Data records Block Start

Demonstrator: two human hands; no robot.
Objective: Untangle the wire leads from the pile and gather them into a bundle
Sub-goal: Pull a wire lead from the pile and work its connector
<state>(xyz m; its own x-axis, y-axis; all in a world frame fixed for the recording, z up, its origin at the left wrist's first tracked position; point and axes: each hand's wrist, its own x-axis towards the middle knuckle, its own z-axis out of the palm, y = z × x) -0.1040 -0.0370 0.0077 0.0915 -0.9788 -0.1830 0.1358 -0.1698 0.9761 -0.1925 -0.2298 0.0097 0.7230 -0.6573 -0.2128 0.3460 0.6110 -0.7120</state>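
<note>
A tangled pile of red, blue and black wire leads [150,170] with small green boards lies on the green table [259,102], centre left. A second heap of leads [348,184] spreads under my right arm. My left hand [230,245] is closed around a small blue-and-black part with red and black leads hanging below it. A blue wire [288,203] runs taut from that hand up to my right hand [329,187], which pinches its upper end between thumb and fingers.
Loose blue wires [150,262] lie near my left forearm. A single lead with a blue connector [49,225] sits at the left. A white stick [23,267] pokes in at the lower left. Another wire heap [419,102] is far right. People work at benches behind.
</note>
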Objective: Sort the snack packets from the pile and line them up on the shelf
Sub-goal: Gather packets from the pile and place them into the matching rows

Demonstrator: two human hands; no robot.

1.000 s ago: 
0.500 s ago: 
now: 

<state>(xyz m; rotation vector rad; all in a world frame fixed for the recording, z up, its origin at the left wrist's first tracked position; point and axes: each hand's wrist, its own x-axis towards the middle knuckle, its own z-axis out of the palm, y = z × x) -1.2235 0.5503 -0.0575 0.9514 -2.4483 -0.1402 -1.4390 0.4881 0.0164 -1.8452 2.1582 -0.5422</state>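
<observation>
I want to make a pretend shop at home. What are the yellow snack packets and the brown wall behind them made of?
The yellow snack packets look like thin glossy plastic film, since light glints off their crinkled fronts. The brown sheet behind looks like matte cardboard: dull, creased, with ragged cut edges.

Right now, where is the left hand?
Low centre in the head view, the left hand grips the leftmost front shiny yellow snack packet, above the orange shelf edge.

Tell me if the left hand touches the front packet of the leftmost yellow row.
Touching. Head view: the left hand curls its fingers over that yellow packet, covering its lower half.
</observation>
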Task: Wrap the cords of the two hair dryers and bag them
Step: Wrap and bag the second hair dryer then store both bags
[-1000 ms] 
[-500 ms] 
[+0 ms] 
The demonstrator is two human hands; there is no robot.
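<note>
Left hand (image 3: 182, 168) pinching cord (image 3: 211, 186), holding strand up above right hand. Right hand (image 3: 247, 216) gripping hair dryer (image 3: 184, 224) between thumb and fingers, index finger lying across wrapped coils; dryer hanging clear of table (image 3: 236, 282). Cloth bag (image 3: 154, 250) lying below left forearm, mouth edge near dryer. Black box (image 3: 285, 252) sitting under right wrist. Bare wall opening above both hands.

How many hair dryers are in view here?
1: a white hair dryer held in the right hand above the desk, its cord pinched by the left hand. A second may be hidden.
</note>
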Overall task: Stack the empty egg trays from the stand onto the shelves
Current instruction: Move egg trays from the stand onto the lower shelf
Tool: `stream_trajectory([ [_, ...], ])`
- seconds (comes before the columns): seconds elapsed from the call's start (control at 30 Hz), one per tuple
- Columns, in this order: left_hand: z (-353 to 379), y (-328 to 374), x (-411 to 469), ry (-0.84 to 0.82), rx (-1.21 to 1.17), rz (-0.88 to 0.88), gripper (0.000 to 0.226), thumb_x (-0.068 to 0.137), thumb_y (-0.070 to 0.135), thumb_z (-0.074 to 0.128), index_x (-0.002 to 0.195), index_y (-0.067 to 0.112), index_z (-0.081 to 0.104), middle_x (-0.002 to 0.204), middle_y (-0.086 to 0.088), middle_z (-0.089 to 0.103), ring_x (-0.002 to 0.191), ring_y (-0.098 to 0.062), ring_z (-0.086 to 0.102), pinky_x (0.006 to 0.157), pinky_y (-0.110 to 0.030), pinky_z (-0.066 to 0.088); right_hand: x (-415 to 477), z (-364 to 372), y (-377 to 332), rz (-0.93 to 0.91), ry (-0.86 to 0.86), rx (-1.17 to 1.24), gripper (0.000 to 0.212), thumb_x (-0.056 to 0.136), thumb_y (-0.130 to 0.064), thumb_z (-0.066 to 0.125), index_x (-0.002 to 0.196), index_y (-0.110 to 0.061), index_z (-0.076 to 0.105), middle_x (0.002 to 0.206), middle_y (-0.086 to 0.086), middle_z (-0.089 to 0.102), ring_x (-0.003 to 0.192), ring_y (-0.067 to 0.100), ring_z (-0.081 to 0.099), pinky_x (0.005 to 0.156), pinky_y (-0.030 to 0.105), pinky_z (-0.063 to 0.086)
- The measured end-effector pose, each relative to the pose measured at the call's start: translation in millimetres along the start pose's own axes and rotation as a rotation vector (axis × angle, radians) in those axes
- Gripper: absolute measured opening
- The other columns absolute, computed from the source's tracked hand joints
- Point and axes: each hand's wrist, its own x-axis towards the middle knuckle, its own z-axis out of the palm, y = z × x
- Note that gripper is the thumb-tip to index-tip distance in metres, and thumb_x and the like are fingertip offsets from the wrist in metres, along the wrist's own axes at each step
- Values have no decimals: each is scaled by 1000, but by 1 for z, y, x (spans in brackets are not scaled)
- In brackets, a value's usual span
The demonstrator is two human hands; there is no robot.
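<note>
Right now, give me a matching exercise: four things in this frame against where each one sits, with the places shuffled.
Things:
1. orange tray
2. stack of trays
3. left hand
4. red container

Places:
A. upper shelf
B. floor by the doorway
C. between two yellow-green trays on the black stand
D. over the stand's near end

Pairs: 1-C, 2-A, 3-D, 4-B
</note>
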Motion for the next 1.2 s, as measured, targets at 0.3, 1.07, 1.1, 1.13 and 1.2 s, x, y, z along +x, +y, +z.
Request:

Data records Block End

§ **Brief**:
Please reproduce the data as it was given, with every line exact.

§ **Output for this exercise**:
Demonstrator: two human hands; no robot.
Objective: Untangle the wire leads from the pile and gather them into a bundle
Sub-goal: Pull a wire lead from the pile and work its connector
<state>(xyz m; its own x-axis, y-axis; all in a world frame fixed for the recording, z up, its origin at the left wrist's first tracked position; point and axes: each hand's wrist, its own x-axis towards the middle knuckle, its own z-axis out of the palm, y = z × x) -0.1040 -0.0370 0.0077 0.0915 -0.9788 -0.1830 0.1358 -0.1698 0.9761 -0.1925 -0.2298 0.0097 0.7230 -0.6573 -0.2128 0.3460 0.6110 -0.7120</state>
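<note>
A tangled pile of red, blue and black wire leads [150,170] with small green boards lies on the green table [259,102], centre left. A second heap of leads [348,184] spreads under my right arm. My left hand [230,245] is closed around a small blue-and-black part with red and black leads hanging below it. A blue wire [288,203] runs taut from that hand up to my right hand [329,187], which pinches its upper end between thumb and fingers.
Loose blue wires [150,262] lie near my left forearm. A single lead with a blue connector [49,225] sits at the left. A white stick [23,267] pokes in at the lower left. Another wire heap [419,102] is far right. People work at benches behind.
</note>
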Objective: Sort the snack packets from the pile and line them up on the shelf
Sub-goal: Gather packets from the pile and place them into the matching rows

Demonstrator: two human hands; no robot.

1.000 s ago: 
0.500 s ago: 
now: 

<state>(xyz m; rotation vector rad; all in a world frame fixed for the recording, z up, its origin at the left wrist's first tracked position; point and axes: each hand's wrist, its own x-axis towards the middle knuckle, its own z-axis out of the palm, y = z × x) -1.2235 0.5503 -0.0575 0.9514 -2.4483 -0.1402 -1.4390 0.4881 0.0164 -1.8452 2.1582 -0.5422</state>
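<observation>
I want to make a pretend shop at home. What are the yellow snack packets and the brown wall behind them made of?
The yellow snack packets look like thin glossy plastic film, since light glints off their crinkled fronts. The brown sheet behind looks like matte cardboard: dull, creased, with ragged cut edges.

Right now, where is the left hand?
Low centre in the head view, the left hand grips the leftmost front shiny yellow snack packet, above the orange shelf edge.

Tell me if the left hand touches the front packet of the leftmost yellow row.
Touching. Head view: the left hand curls its fingers over that yellow packet, covering its lower half.
</observation>
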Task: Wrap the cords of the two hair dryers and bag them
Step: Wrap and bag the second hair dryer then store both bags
[-1000 ms] 
[-500 ms] 
[+0 ms] 
The demonstrator is two human hands; there is no robot.
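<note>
Left hand (image 3: 182, 168) pinching cord (image 3: 211, 186), holding strand up above right hand. Right hand (image 3: 247, 216) gripping hair dryer (image 3: 184, 224) between thumb and fingers, index finger lying across wrapped coils; dryer hanging clear of table (image 3: 236, 282). Cloth bag (image 3: 154, 250) lying below left forearm, mouth edge near dryer. Black box (image 3: 285, 252) sitting under right wrist. Bare wall opening above both hands.

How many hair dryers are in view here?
1: a white hair dryer held in the right hand above the desk, its cord pinched by the left hand. A second may be hidden.
</note>
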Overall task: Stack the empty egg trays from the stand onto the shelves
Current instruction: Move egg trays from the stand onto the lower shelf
Tool: `stream_trajectory([ [_, ...], ])`
- seconds (comes before the columns): seconds elapsed from the call's start (control at 30 Hz), one per tuple
- Columns, in this order: left_hand: z (-353 to 379), y (-328 to 374), x (-411 to 469), ry (-0.84 to 0.82), rx (-1.21 to 1.17), rz (-0.88 to 0.88), gripper (0.000 to 0.226), thumb_x (-0.068 to 0.137), thumb_y (-0.070 to 0.135), thumb_z (-0.074 to 0.128), index_x (-0.002 to 0.195), index_y (-0.067 to 0.112), index_z (-0.081 to 0.104), middle_x (-0.002 to 0.204), middle_y (-0.086 to 0.088), middle_z (-0.089 to 0.103), ring_x (-0.002 to 0.191), ring_y (-0.098 to 0.062), ring_z (-0.086 to 0.102), pinky_x (0.006 to 0.157), pinky_y (-0.110 to 0.030), pinky_z (-0.066 to 0.088); right_hand: x (-415 to 477), z (-364 to 372), y (-377 to 332), rz (-0.93 to 0.91), ry (-0.86 to 0.86), rx (-1.17 to 1.24), gripper (0.000 to 0.212), thumb_x (-0.056 to 0.136), thumb_y (-0.130 to 0.064), thumb_z (-0.066 to 0.125), index_x (-0.002 to 0.196), index_y (-0.110 to 0.061), index_z (-0.076 to 0.105), middle_x (0.002 to 0.206), middle_y (-0.086 to 0.086), middle_z (-0.089 to 0.102), ring_x (-0.003 to 0.192), ring_y (-0.067 to 0.100), ring_z (-0.081 to 0.099), pinky_x (0.005 to 0.156), pinky_y (-0.030 to 0.105), pinky_z (-0.063 to 0.086)
- The measured end-effector pose, each relative to the pose measured at the call's start: translation in millimetres along the start pose's own axes and rotation as a rotation vector (axis × angle, radians) in those axes
- Gripper: absolute measured opening
- The other columns absolute, computed from the source's tracked hand joints
- Point and axes: each hand's wrist, its own x-axis towards the middle knuckle, its own z-axis out of the palm, y = z × x
- Note that gripper is the thumb-tip to index-tip distance in metres, and thumb_x and the like are fingertip offsets from the wrist in metres, along the wrist's own axes at each step
- Values have no decimals: each is scaled by 1000, but by 1 for z, y, x (spans in brackets are not scaled)
- In brackets, a value's usual span
The demonstrator is two human hands; there is no robot.
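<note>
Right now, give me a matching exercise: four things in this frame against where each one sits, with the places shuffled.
Things:
1. orange tray
2. stack of trays
3. left hand
4. red container

Places:
A. upper shelf
B. floor by the doorway
C. between two yellow-green trays on the black stand
D. over the stand's near end

Pairs: 1-C, 2-A, 3-D, 4-B
</note>
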Motion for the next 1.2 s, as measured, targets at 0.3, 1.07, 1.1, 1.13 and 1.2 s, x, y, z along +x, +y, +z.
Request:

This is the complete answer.